Doubts arise over surge in girl fights

 

Expert points to media-led ‘panic'

 

Jeff Wiehe

 

The Journal Gazette (Fort Wayne, IN)

 

December 28, 2008

 

http://www.journalgazette.net/apps/pbcs.dll/article?AID=/20081228/LOCAL/812280415/1044/LOCAL08

 

One girl called another girl poor, and the fight was on.

 

In an instant they were surrounded by a classroom full of South Side High School classmates.

 

One girl pulled hair from the other’s head. Two teachers who tried to pull them apart were punched and kicked in the melee, and desks were strewn across the room.

 

A Fort Wayne police report detailing the Dec. 3 fight reads much like the script for a growing number of videos found on Web sites – the same videos that pop up on national news shows depicting teenage girls viciously fighting in school hallways, backyards, streets and

restrooms.

 

The fight videos, some experts assert, wrongly paint teen girls as more violent than in the past. Statistics show they may be less violent.

 

Arrests of girls charged with simple battery, the common count in a fight, have increased nationally in the past decade.

 

At the same time, however, there has been a nationwide drop in arrests for girls charged with violent crimes such as aggravated assault.

 

It’s only that teenage fights are more widely seen and school administrators are more apt to act when fights occur that’s causing the perception of teen girls as more violent, experts say.

 

“We’ve had a media-led moral panic from this,” said Meda Chesney-Lind, professor of women’s studies at the University of Hawaii at Monoa and contributor to U.S. Department of Justice research on juvenile delinquency. “This has been a man-bites-dog story.”

 

Numbers put together by the Office of Juvenile Justice and Delinquency Prevention, an arm of the Department of Justice, show between 1997 and 2007 there was an 18 percent increase in girls younger than 18 accused of simple assault.

 

Arrests of juvenile girls accused of more violent crimes dropped by 12 percent during the same time, making researchers such as Chesney-Lind, who helped collect the data for the Department of Justice, question whether it’s just policy changes that have led to the increase in

arrests involving girls fighting.

 

“Girl fights that have always occurred are being criminalized,” she said.

 

Locally, Fort Wayne Community Schools has tracked battery cases in all of the district’s schools since 2004, but the numbers don’t show a clear trend.

 

The 2004-05 school year saw only 22 cases of battery involving girls in high schools, according to district numbers.

 

That jumped to 67 cases the following year, but school spokeswoman Krista Stockman said it was around that time when new training to better track fighting was put in place for teachers and workers at the schools.

 

“It probably gave us more accurate numbers,” said Stockman, adding that whether an arrest is made or police are summoned in the aftermath of a school fight is decided on a case-by-case basis.

 

Arrests by Fort Wayne police of girls between the ages of 13 and 17 accused of simple assault jump around much like the district’s numbers, showing no clear trend.

 

Through October, police arrested 23 girls in that age range accused of simple assault.
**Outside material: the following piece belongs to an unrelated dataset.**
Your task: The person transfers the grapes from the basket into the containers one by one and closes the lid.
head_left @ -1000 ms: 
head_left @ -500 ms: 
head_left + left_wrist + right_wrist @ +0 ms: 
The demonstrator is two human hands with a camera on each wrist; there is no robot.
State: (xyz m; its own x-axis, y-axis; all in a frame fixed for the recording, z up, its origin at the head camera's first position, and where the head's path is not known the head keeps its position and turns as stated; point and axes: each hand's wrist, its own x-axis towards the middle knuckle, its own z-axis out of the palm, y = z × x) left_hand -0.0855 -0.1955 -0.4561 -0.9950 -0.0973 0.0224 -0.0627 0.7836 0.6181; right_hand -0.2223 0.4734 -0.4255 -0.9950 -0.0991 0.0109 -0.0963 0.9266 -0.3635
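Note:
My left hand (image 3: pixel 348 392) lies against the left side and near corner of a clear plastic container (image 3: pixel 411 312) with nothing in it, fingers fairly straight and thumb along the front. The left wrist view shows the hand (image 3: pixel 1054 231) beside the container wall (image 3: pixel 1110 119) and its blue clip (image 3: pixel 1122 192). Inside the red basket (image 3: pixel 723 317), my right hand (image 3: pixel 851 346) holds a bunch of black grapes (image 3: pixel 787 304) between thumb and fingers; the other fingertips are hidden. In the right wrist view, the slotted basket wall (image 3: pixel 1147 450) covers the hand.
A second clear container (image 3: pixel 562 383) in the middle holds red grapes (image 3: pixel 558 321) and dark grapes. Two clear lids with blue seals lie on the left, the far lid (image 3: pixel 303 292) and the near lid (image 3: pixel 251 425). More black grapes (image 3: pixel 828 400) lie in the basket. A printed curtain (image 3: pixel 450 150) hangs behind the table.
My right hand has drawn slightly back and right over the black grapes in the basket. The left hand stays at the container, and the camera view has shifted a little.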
Last year, police arrested 34, up from the 26 arrests in 2006.

 

Included in those arrests, though, are fights involving family members. Such fights would be labeled a domestic situation, and mandatory arrests in domestic crimes might be contributing to the rise in simple-assault charges.

 

“With juveniles we see, it’s more family-oriented,” Allen County Chief Deputy Prosecutor Mike McAlexander said. “I don’t know if we’ve had any trending change when it comes to juvenile females being violent.”

 

The topic of girl violence garnered nationwide attention in April when eight Florida teen girls were charged criminally after they filmed themselves beating another 16-year-old girl.

 

The teens threatened to post the video on the popular Web site YouTube.com, according to reports.

 

Shortly thereafter, another video made national news. This one showed a group of Indiana girls ages 12 to 14 battering one of their middle school classmates, a beating authorities later said might have been inspired by the Florida video.

 

Chesney-Lind and others believe it’s the accessibility of these videos that contributes to the perception of an increase in violence in girls.

 

“Girls have probably fought like that before,” said Melissa Sickmund of the National Center for Juvenile Justice. “You just didn’t know about (these fights.) It’s not like girls never did these things before.”

 

Still, other school experts believe there is at least anecdotal evidence girls have become more aggressive.

 

“I think that in the past two decades, we’ve seen an increase in female aggression and violence,” said Ken Trump, a school security consultant based in Cleveland who has worked with various school systems throughout the country, including Fort Wayne Community Schools.

 

“The role of the female has expanded in violence from what it was 10 to 20 years ago,” Trump said. “It can be intense, and its severity cannot be underestimated.”

 

Before becoming a consultant, Trump worked in Cleveland schools regularly.

 

“The good number of my injuries in the ’80s and ’90s, when I did get more injuries, tended to come from girl fights than boy fights,” he said. “They could be vicious.”